笑えるほど滑稽で、笑えぬほど、悲惨。
現代を映す痛烈な社会派エンターテインメント。
映画『#拡散』脚本を手掛けた港岳彦による小説版
ワクチンを打った次の日に、妻が突然死んだ。
ふつうなら泣く。沈む。静かに喪に服す。
しかし、夫の浅岡信治は、妻の死の真実を求めてまずスマホを開いた。
「原因はワクチンに違いない……。

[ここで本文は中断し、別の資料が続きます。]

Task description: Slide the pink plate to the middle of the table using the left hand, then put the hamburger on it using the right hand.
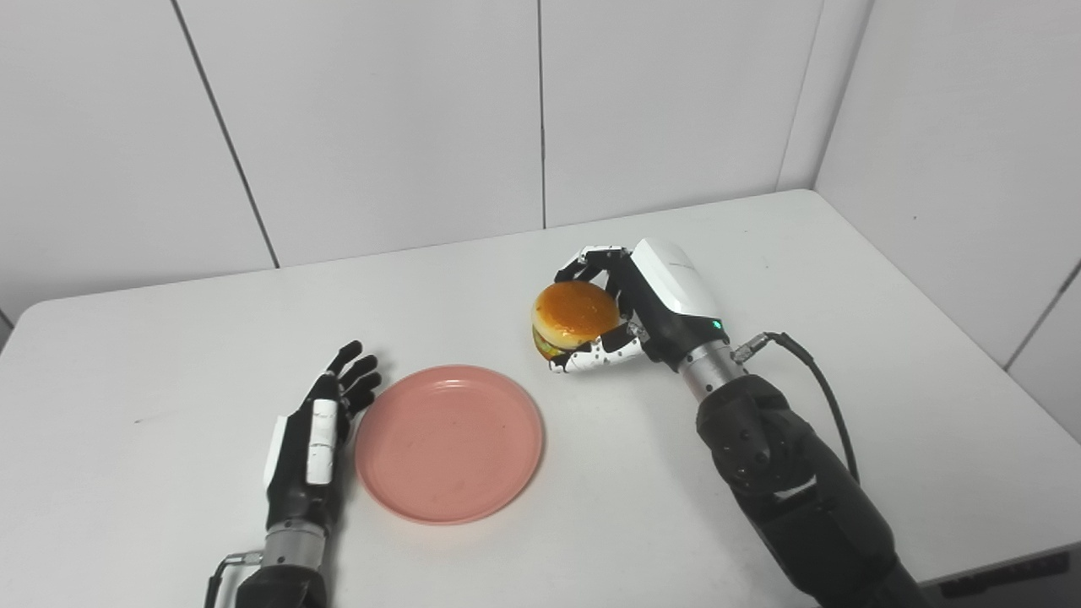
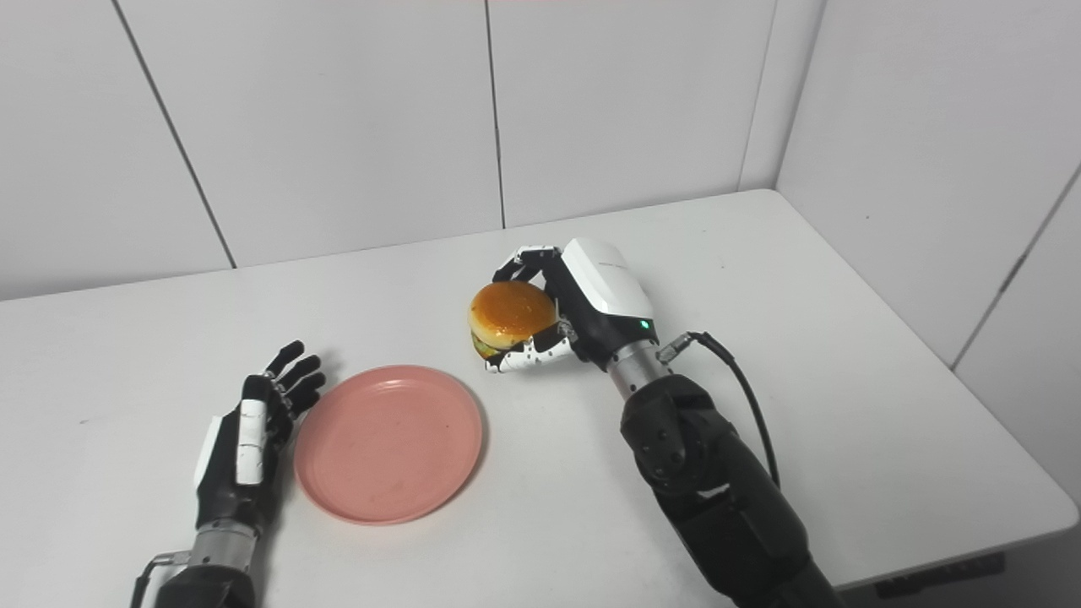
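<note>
The pink plate [image 1: 448,442] lies flat on the white table [image 1: 844,287], a little left of the middle. My left hand [image 1: 321,431] rests beside its left rim, fingers straight and apart, holding nothing. To the right of the plate and farther back, my right hand [image 1: 642,308] is shut on the hamburger [image 1: 573,317], a glossy orange bun with fillings showing at its lower edge. The hamburger hangs slightly above the table, beyond the plate's far right rim. In the right eye view the hamburger [image 2: 511,314] and the plate [image 2: 388,443] stand apart the same way.
White wall panels close off the table at the back and on the right. The table's right edge [image 1: 996,380] runs near my right arm. A black cable [image 1: 815,371] loops off the right wrist.
</note>
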Robot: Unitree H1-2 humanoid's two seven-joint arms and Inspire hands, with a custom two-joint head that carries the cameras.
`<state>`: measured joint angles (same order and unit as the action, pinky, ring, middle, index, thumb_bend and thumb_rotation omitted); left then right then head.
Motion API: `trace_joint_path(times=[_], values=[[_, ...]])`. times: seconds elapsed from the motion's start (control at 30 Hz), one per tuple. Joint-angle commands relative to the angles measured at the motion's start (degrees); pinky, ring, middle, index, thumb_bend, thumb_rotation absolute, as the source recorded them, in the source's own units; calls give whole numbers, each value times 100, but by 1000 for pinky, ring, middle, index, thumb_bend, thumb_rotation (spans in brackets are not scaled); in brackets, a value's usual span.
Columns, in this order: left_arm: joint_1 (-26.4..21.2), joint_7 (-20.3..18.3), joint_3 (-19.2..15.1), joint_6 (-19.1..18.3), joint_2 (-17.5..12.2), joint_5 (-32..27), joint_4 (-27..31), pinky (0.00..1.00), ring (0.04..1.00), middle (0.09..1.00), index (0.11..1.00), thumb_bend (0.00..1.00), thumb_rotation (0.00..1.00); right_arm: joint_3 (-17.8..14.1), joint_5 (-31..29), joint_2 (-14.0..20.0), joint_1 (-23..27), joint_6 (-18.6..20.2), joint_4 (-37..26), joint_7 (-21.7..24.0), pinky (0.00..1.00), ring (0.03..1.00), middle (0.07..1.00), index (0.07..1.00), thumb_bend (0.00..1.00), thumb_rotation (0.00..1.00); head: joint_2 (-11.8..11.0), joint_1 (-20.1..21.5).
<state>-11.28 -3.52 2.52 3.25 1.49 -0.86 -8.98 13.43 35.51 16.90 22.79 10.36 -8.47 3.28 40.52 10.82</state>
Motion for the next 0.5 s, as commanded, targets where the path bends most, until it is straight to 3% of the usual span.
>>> trace_joint_path(times=[0.0, 0.1, 0.27, 0.37, 0.47], values=[[-43, 48, 61, 34, 76, 73, 135, 875, 849, 850, 841, 824, 1000, 27, 53, -31, 262, -224, -188, 17, 248, 324, 477, 488, 523, 0, 12, -48], [-68, 91, 104, 97, 104, 141, 105, 871, 849, 847, 836, 826, 1000, 148, 57, -123, 284, -321, -139, 81, 277, 353, 433, 521, 516, 0, 22, -147], [-42, 194, 157, -16, 182, 260, 200, 855, 839, 833, 828, 814, 1000, 366, 83, -279, 320, -425, -108, 168, 353, 423, 447, 533, 516, 0, 58, -290], [-16, 191, 184, -109, 217, 285, 278, 855, 842, 836, 833, 808, 1000, 479, 66, -367, 341, -518, -74, 233, 366, 433, 449, 534, 516, 0, 74, -387], [11, 244, 227, -229, 254, 346, 371, 864, 848, 841, 837, 801, 1000, 598, 99, -412, 378, -617, -38, 285, 312, 385, 426, 537, 514, 0, 110, -509]])
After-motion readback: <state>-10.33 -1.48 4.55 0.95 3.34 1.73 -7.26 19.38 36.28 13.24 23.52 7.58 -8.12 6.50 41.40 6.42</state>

」
ネット上の膨大な情報の波にさらわれた彼は、抗議活動として巨大な遺影を首から下げて病院前に立つ。
その姿はSNSで拡散し、”悲劇のヒーロー”として祭り上げられる。
悲しみはどこへやら、SNS上の見ず知らずの人たちからのコメントが、彼の心を温かく満たしていく。

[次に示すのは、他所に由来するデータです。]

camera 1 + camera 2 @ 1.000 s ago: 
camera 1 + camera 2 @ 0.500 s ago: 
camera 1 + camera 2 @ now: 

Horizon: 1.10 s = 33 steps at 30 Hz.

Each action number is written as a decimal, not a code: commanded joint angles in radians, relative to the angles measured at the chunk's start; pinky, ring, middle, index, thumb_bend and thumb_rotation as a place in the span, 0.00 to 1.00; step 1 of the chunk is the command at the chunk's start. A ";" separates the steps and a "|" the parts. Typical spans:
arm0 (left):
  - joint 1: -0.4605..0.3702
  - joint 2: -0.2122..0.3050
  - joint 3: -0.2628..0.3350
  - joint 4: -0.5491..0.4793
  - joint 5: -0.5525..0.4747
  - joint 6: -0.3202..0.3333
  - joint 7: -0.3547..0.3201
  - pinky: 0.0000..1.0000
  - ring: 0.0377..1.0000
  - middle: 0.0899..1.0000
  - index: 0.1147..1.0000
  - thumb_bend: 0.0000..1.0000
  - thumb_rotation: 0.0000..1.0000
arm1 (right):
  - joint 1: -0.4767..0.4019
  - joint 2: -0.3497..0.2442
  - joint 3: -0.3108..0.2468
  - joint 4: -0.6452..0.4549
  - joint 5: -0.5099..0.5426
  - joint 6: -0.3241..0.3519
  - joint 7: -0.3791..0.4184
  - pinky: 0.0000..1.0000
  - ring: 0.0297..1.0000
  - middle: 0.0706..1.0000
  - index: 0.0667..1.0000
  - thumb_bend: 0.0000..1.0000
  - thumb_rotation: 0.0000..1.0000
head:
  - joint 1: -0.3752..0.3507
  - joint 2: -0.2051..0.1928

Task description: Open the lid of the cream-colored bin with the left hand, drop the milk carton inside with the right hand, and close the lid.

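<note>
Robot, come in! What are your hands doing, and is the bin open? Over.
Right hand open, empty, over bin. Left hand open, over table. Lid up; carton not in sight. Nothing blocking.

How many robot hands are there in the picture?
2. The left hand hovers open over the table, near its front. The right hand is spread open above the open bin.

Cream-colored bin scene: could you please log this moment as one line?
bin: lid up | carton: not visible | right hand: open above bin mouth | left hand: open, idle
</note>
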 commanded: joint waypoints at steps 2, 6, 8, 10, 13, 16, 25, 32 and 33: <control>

しかし、信治のもとに集まってくるのは同情だけではない。
マスコミ、インフルエンサー、政治――欲望とデマが渦巻く中で、信治の運命はあらぬ方向へ転がりだす。
――あなたのSNSタイムラインにも、この物語の続きがもう流れてきているかもしれない。
小説版では、映画では描ききれなかった登場人物たちの過去や心理をより深く、緻密に描きだす。映画の世界観をさらに掘り下げ、映画鑑賞の前後どちらでも楽しめる作品。